Kunnen gezichtssignalen ons helpen begrijpen wat iemand zegt? Interview met dr. Naomi Nota

/

Wat was de belangrijkste vraag in je proefschrift?

De belangrijkste vraag in mijn proefschrift was of spontane gezichtssignalen (bewegingen van het gezicht zoals wenkbrauwbewegingen, oogcontact of glimlachen) een rol spelen bij hoe we taalgebruik en -verwerking begrijpen en gebruiken.

Kun je de (theoretische) achtergrond wat meer toelichten?

In onze dagelijkse gesprekken communiceren we van nature face-to-face, waarbij we elkaars gezichtsuitdrukkingen en lichaamstaal zien. Hoewel gezichtssignalen vaak worden bestudeerd in verband met emoties zoals woede of blijdschap, weten we minder over de rol die ze spelen in gesprekken. Gesprekken verlopen snel, met slechts korte pauzes tussen de sprekers (ongeveer 0-200 milliseconden), terwijl het vormen van een zin langer duurt (minstens 600 milliseconden). We moeten dus op de een of andere manier voorspellen wat iemand gaat zeggen om het hoge tempo van het gesprek bij te kunnen houden.
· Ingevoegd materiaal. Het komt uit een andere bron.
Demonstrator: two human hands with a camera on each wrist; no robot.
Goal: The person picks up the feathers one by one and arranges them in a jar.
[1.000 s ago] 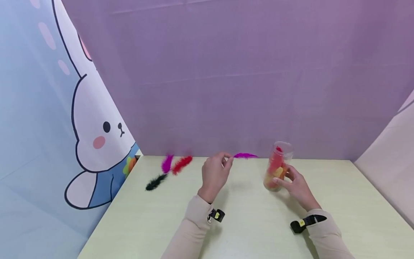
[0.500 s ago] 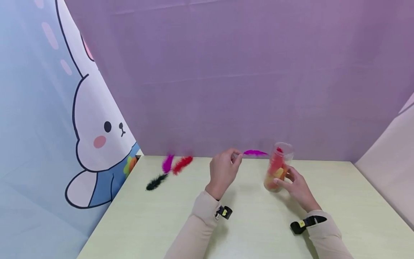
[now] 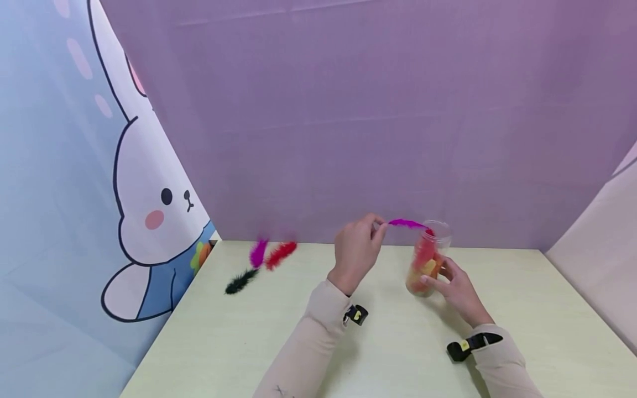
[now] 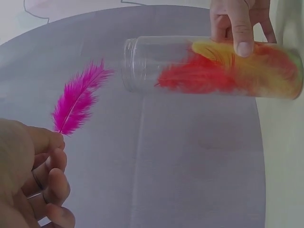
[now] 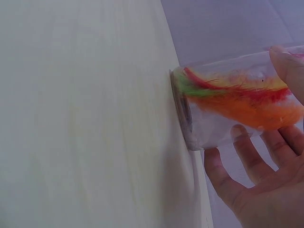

In mijn onderzoek heb ik onderzocht of gezichtssignalen ons helpen om snel te begrijpen wat een spreker probeert te zeggen, zodat we snel kunnen reageren.
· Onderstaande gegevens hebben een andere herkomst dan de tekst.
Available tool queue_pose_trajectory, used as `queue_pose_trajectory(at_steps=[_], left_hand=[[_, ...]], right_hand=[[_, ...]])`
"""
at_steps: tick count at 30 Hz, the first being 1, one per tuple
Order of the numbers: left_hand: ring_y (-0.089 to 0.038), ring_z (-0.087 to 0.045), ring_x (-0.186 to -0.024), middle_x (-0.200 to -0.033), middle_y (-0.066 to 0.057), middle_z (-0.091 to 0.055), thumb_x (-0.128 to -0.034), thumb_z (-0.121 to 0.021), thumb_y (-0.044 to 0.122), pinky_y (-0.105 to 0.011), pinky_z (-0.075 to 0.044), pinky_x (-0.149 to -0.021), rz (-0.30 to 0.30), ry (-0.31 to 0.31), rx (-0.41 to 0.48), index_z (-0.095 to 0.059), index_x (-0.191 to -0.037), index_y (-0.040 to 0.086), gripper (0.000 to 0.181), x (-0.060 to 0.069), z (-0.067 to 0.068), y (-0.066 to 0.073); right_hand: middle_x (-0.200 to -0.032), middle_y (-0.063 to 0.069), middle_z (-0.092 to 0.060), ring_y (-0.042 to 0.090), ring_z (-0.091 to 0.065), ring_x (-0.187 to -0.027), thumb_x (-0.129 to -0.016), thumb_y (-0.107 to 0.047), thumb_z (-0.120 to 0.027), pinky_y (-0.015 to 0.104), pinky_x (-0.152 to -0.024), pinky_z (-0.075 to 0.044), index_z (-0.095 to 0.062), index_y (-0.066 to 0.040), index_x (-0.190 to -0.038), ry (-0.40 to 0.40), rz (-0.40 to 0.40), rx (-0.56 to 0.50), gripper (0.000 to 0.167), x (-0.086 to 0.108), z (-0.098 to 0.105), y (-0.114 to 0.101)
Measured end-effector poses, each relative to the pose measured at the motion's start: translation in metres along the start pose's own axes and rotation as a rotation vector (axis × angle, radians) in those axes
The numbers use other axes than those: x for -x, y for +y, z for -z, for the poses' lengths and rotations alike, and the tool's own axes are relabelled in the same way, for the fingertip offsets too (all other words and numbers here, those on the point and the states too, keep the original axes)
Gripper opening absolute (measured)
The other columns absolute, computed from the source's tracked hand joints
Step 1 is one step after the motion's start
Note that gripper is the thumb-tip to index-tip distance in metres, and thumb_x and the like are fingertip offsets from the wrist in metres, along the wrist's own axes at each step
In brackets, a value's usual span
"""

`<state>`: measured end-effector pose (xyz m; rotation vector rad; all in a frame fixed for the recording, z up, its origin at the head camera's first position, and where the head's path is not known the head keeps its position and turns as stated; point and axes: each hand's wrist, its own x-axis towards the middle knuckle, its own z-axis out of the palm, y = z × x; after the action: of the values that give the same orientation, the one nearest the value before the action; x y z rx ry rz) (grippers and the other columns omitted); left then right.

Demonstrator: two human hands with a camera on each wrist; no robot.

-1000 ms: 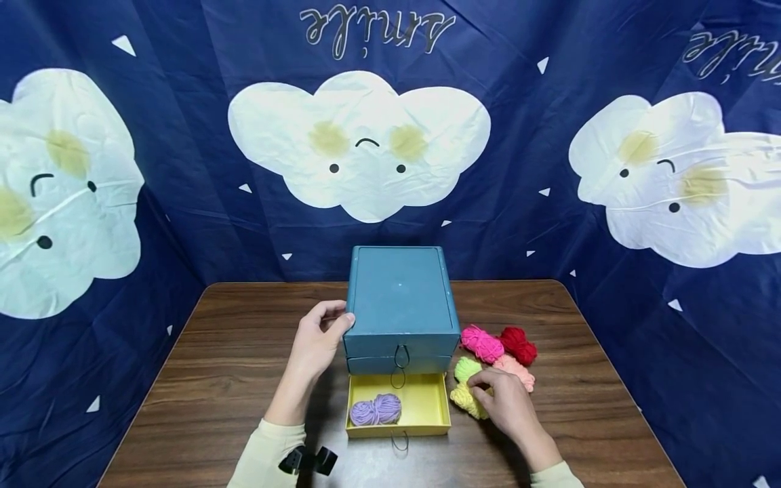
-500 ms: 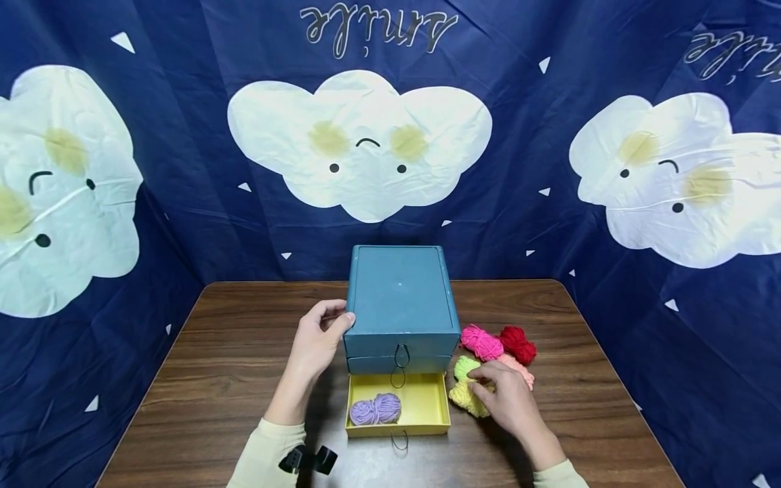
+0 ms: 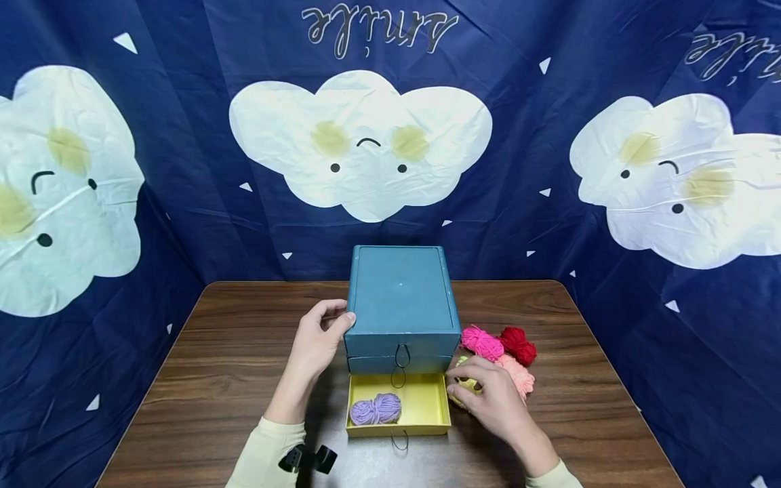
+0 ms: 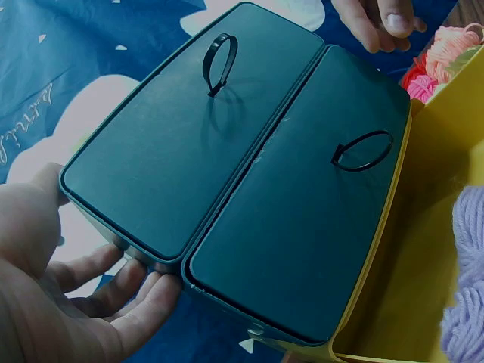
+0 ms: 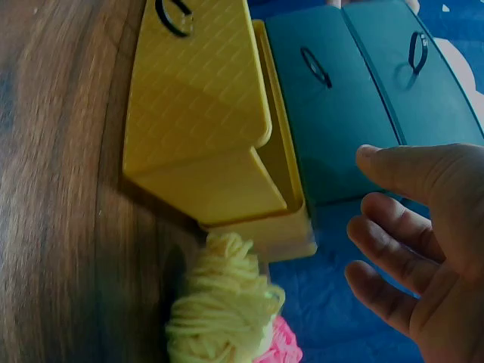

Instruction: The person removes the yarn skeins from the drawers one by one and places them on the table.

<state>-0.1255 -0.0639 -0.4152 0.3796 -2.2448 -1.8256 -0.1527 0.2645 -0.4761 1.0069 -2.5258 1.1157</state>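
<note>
My left hand (image 3: 317, 342) rests against the left side of a blue-green drawer box (image 3: 399, 291), thumb at the upper edge and fingers on the side wall. The bottom yellow drawer (image 3: 421, 430) is pulled out, with a purple yarn skein (image 3: 375, 409) in its left part. My right hand (image 3: 493, 400) hovers at the drawer's right side, above a yellow yarn skein (image 5: 219, 314). In the right wrist view its fingers are spread apart with nothing between them. From the head, that hand hides most of the yellow skein.
Behind the right hand lie pink (image 3: 482, 343), red (image 3: 518, 346) and peach (image 3: 517, 375) yarn skeins. The box's two upper drawers are closed, with black loop pulls (image 4: 219, 64) on their fronts. A blue cloth (image 3: 531, 230) hangs behind the wooden table (image 3: 244, 339).
My right hand has shifted left toward the pulled-out drawer and now covers more of the yellow skein. The left hand, the box and the purple skein have kept their places.
</note>
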Motion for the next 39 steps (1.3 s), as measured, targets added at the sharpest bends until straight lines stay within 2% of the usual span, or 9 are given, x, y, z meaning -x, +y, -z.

Waarom is het belangrijk om deze vraag te beantwoorden?

Als we begrijpen hoe we met elkaar praten in spontane face-to-face gesprekken, kunnen we beter begrijpen hoe mensen op een natuurlijke manier communiceren. Dit is representatiever dan alleen bestuderen hoe één persoon spreekt, omdat het dezelfde omstandigheden weerspiegelt als alledaagse gesprekken. Op deze manier krijgen we een beter beeld van hoe taal in meer realistische situaties werkt.

Kunt u ons iets vertellen over een specifiek project?

Om te achterhalen of gezichtssignalen ons kunnen helpen begrijpen wat iemand probeert te zeggen, heb ik een experiment opgezet met virtuele avatars, in feite digitale personages op een computer. De avatars vertoonden tijdens het spreken ofwel wenkbrauwbewegingen (fronsen of optrekken) ofwel geen wenkbrauwbewegingen. De deelnemers moesten op een knop drukken om aan te geven of de virtuele avatars een vraag stelden of een uitspraak deden. Het bleek dat de deelnemers heel goed in staat waren om vragen te herkennen wanneer de avatars hun wenkbrauwen fronsten, vooral als dat vroeg in de zin gebeurde. Dit suggereert dat vooral vroeg fronzen met de wenkbrauwen een sterke aanwijzing is voor een vraag.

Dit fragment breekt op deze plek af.